When the World Softly Dies
by William Michaelian

The last of my father’s uncles died the other day. Ara was ninety-five years old, smoked three packs a day, gargled with whiskey, and held a magnifying glass over the Fresno Bee each morning, his great Armenian nose casting a shadow larger than fate across the editorial page.

Ara’s favorite pastime was sitting at the kitchen table and listening to the old opera greats, singers like Caruso, Gigli, and Bjorling. He had no taste for Pavarotti, or Domingo, or Carreras. He called the three tenors “three pompous balloons,” and said they were always afraid they’d lose their voice. He especially hated Pavarotti. When Ara could still see, and would try watching Pavarotti on public broadcasting, the grand waving of the handkerchief always got to him. “God damn it,” he’d say, “who’s he waving at?” And then, “He’s sweating because he’s fat, not because he’s working! All night he’s been protecting his voice. A great singer sings from the bottom of his soul, not through his nose.”

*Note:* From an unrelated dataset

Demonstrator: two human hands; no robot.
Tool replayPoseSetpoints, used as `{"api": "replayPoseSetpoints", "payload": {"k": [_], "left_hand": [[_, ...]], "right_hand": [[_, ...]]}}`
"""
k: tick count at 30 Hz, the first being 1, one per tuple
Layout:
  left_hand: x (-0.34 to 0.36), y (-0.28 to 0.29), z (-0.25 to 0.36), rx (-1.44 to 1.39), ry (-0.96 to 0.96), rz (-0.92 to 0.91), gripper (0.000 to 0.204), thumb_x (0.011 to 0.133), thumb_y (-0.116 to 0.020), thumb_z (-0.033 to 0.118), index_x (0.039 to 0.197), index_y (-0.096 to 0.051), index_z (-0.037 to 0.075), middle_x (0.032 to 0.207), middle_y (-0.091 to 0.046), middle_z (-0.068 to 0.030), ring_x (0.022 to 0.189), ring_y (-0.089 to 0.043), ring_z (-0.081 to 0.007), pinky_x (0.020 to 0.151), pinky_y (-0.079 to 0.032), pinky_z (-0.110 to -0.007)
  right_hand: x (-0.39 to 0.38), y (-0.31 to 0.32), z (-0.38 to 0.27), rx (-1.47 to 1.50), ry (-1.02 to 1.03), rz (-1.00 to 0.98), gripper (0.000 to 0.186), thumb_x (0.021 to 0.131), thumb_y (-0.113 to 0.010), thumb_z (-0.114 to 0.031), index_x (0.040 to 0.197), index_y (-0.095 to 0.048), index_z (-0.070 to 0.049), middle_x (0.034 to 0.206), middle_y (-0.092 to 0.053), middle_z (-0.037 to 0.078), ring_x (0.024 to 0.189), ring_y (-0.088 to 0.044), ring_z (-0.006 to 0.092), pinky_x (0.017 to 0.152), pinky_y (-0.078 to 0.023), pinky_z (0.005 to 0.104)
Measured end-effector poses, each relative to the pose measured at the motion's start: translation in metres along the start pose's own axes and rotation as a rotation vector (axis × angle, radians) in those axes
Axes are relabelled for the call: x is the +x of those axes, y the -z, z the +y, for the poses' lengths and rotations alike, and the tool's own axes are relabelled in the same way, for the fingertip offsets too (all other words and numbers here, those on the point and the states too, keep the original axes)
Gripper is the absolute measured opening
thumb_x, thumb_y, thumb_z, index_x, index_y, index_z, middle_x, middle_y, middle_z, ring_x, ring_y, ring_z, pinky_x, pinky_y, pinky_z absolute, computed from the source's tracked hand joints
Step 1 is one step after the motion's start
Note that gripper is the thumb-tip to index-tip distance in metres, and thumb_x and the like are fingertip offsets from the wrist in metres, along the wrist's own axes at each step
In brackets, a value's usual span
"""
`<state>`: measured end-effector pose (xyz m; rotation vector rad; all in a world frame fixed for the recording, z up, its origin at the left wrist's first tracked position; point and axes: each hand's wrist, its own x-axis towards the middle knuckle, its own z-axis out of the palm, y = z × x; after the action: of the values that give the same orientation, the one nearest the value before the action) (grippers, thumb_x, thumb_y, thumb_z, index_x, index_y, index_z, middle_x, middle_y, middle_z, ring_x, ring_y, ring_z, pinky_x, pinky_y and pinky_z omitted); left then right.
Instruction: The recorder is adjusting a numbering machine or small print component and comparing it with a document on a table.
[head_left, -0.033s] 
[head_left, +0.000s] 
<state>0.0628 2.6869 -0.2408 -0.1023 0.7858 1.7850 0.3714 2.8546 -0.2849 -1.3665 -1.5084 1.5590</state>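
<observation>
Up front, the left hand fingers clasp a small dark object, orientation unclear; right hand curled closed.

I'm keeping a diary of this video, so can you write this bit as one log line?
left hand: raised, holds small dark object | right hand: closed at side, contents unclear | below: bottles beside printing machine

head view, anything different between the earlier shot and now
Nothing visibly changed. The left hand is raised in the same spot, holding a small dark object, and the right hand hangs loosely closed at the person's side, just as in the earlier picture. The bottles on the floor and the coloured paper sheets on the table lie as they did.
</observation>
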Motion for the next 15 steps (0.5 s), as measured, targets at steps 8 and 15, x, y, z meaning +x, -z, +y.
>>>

In his younger days, Uncle Ara sent poems and stories to the Armenian papers, which the Armenian papers in turn always printed. They did so not because Ara’s writing held any particular literary merit, but because the editors knew Ara. The men drank coffee and played tavloo together every afternoon, and they knew how lonely he was. Anyway, his stories were harmless enough, and there was always a need for something to fill out the odd corners in the papers every week.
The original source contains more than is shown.